• _BRIEF_
Print the complete listing so that it matches the original exactly.
=== Section Start ===
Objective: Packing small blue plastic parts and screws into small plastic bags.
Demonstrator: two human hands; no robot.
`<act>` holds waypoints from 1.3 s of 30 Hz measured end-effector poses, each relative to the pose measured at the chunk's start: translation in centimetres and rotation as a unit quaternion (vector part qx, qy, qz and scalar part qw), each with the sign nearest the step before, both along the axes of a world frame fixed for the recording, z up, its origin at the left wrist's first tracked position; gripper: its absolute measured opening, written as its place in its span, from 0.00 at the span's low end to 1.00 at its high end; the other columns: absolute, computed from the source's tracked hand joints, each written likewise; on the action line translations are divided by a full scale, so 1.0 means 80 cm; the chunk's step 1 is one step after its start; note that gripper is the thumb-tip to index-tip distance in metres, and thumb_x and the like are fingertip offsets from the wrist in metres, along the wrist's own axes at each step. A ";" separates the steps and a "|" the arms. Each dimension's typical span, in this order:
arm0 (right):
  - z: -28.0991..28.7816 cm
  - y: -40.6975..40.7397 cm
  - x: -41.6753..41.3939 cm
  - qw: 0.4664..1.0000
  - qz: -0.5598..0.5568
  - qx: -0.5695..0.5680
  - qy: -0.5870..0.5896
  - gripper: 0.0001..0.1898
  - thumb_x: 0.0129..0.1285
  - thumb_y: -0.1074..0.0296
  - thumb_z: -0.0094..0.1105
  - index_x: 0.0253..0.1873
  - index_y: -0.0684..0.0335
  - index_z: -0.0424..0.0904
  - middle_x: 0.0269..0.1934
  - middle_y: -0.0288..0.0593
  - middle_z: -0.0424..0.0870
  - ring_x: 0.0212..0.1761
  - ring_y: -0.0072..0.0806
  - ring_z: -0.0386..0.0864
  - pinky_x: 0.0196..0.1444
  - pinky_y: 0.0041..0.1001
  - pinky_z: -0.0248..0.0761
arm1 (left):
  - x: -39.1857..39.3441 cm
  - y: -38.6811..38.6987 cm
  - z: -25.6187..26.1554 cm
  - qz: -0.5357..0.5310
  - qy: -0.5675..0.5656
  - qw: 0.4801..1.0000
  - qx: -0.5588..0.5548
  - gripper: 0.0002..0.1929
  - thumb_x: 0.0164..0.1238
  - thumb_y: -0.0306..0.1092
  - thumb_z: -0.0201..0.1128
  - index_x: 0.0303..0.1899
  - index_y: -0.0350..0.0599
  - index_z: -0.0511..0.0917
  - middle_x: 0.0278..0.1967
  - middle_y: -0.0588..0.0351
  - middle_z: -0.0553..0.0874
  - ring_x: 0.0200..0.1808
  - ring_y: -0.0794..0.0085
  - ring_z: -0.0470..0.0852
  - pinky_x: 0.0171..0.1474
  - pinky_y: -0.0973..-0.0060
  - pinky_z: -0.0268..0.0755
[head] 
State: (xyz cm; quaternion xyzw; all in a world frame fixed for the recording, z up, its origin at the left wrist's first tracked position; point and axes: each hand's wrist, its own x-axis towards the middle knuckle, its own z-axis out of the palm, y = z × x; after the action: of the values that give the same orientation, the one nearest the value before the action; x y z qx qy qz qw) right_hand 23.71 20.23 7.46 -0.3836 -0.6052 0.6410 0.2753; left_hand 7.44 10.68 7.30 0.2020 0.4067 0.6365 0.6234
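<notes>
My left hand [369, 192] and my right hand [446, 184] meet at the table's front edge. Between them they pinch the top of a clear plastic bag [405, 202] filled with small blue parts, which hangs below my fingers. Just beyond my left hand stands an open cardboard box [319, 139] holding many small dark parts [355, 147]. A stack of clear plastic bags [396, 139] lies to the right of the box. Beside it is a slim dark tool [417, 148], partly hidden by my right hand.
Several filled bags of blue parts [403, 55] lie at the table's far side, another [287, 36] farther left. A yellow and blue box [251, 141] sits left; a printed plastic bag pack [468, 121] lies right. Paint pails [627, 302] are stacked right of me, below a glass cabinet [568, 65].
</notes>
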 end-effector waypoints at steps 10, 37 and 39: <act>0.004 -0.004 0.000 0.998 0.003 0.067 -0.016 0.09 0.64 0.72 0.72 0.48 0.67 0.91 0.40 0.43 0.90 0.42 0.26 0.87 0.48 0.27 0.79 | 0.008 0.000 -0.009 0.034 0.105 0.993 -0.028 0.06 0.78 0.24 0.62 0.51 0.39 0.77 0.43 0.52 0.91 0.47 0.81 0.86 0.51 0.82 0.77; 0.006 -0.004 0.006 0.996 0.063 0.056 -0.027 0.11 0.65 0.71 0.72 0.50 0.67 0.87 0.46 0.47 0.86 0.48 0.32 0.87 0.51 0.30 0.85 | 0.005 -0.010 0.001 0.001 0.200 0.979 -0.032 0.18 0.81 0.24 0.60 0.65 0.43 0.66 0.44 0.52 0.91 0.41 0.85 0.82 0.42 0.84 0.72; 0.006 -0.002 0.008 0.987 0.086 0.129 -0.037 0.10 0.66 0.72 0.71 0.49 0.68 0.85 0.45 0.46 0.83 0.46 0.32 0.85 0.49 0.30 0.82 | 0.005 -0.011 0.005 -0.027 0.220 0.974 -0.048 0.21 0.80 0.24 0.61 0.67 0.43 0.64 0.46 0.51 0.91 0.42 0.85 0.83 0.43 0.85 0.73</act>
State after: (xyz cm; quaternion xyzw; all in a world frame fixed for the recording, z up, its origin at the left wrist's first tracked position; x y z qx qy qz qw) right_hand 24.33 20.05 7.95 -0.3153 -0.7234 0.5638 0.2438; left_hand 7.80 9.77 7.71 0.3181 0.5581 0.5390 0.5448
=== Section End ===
• _RESULT BELOW_
Objective: Packing small blue plastic parts and screws into small plastic bags.
Demonstrator: two human hands; no robot.
`<act>` holds waypoints from 1.3 s of 30 Hz measured end-effector poses, each relative to the pose measured at the chunk's start: translation in centimetres and rotation as a unit quaternion (vector part qx, qy, qz and scalar part qw), each with the sign nearest the step before, both along the axes of a world frame fixed for the recording, z up, its origin at the left wrist's first tracked position; gripper: its absolute measured opening, written as its place in its span, from 0.00 at the span's low end to 1.00 at its high end; the other columns: absolute, computed from the source's tracked hand joints, each written likewise; on the action line translations are divided by a full scale, so 1.0 means 80 cm; the chunk's step 1 is one step after its start; note that gripper is the thumb-tip to index-tip distance in metres, and thumb_x and the like are fingertip offsets from the wrist in metres, along the wrist's own axes at each step. A ";" separates the steps and a "|" the arms. Each dimension's typical span, in this order:
arm0 (right):
  - z: -28.0991..28.7816 cm
  - y: -40.6975..40.7397 cm
  - x: -41.6753..41.3939 cm
  - qw: 0.4664..1.0000
  - qz: -0.5598..0.5568
  - qx: -0.5695..0.5680
  - qy: -0.5870..0.5896
  - gripper: 0.0001..0.1898
  - thumb_x: 0.0129..0.1285
  - thumb_y: -0.1074..0.0296
  - thumb_z: -0.0094..0.1105
  - index_x: 0.0253..0.1873
  - index_y: -0.0684..0.0335
  - index_z: -0.0424..0.0904
  - middle_x: 0.0269..0.1934
  - middle_y: -0.0288..0.0593
  - middle_z: -0.0424..0.0870
  - ring_x: 0.0212..0.1761
  - ring_y: -0.0072..0.0806
  - ring_z: -0.0386..0.0864
  - pinky_x: 0.0196..0.1444
  - pinky_y: 0.0041..0.1001
  - pinky_z: -0.0248..0.0761
arm1 (left):
  - x: -39.1857..39.3441 cm
  - y: -38.6811..38.6987 cm
  - z: -25.6187..26.1554 cm
  - qz: -0.5357..0.5310
  - qy: -0.5675..0.5656
  - qw: 0.4801..1.0000
  - qx: -0.5588..0.5548
  - gripper: 0.0002..0.1929
  - thumb_x: 0.0164..0.1238
  - thumb_y: -0.0306..0.1092
  - thumb_z: -0.0201..0.1128
  - index_x: 0.0303..0.1899
  - index_y: -0.0350..0.0599
  - index_z: -0.0511..0.0917
  - middle_x: 0.0278..0.1967
  - middle_y: -0.0588..0.0351
  - middle_z: -0.0553..0.0874
  - ring_x: 0.0200..0.1808
  - ring_y: -0.0794..0.0085
  - ring_z: -0.0470..0.0852
  - pinky_x: 0.0171..0.1474
  - pinky_y: -0.0973..-0.0060
  - pinky_z: -0.0268..0.0755
[head] 
State: (xyz cm; quaternion xyzw; all in a world frame fixed for the recording, z up, its origin at the left wrist's first tracked position; point and axes: each hand's wrist, its own x-axis towards the middle knuckle, its own z-axis out of the palm, y = z × x; after the action: of the values that give the same orientation, the one nearest the value before the action; x y z qx qy qz qw) right_hand 23.71 20.23 7.46 -0.3836 -0.6052 0.6410 0.2753; left_hand 7.44 10.68 7.30 0.2020 0.4067 0.6365 0.6234
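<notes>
My left hand [369, 192] and my right hand [446, 184] meet at the table's front edge. Between them they pinch the top of a clear plastic bag [405, 202] filled with small blue parts, which hangs below my fingers. Just beyond my left hand stands an open cardboard box [319, 139] holding many small dark parts [355, 147]. A stack of clear plastic bags [396, 139] lies to the right of the box. Beside it is a slim dark tool [417, 148], partly hidden by my right hand.
Several filled bags of blue parts [403, 55] lie at the table's far side, another [287, 36] farther left. A yellow and blue box [251, 141] sits left; a printed plastic bag pack [468, 121] lies right. Paint pails [627, 302] are stacked right of me, below a glass cabinet [568, 65].
</notes>
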 end-effector waypoints at steps 10, 37 and 39: <act>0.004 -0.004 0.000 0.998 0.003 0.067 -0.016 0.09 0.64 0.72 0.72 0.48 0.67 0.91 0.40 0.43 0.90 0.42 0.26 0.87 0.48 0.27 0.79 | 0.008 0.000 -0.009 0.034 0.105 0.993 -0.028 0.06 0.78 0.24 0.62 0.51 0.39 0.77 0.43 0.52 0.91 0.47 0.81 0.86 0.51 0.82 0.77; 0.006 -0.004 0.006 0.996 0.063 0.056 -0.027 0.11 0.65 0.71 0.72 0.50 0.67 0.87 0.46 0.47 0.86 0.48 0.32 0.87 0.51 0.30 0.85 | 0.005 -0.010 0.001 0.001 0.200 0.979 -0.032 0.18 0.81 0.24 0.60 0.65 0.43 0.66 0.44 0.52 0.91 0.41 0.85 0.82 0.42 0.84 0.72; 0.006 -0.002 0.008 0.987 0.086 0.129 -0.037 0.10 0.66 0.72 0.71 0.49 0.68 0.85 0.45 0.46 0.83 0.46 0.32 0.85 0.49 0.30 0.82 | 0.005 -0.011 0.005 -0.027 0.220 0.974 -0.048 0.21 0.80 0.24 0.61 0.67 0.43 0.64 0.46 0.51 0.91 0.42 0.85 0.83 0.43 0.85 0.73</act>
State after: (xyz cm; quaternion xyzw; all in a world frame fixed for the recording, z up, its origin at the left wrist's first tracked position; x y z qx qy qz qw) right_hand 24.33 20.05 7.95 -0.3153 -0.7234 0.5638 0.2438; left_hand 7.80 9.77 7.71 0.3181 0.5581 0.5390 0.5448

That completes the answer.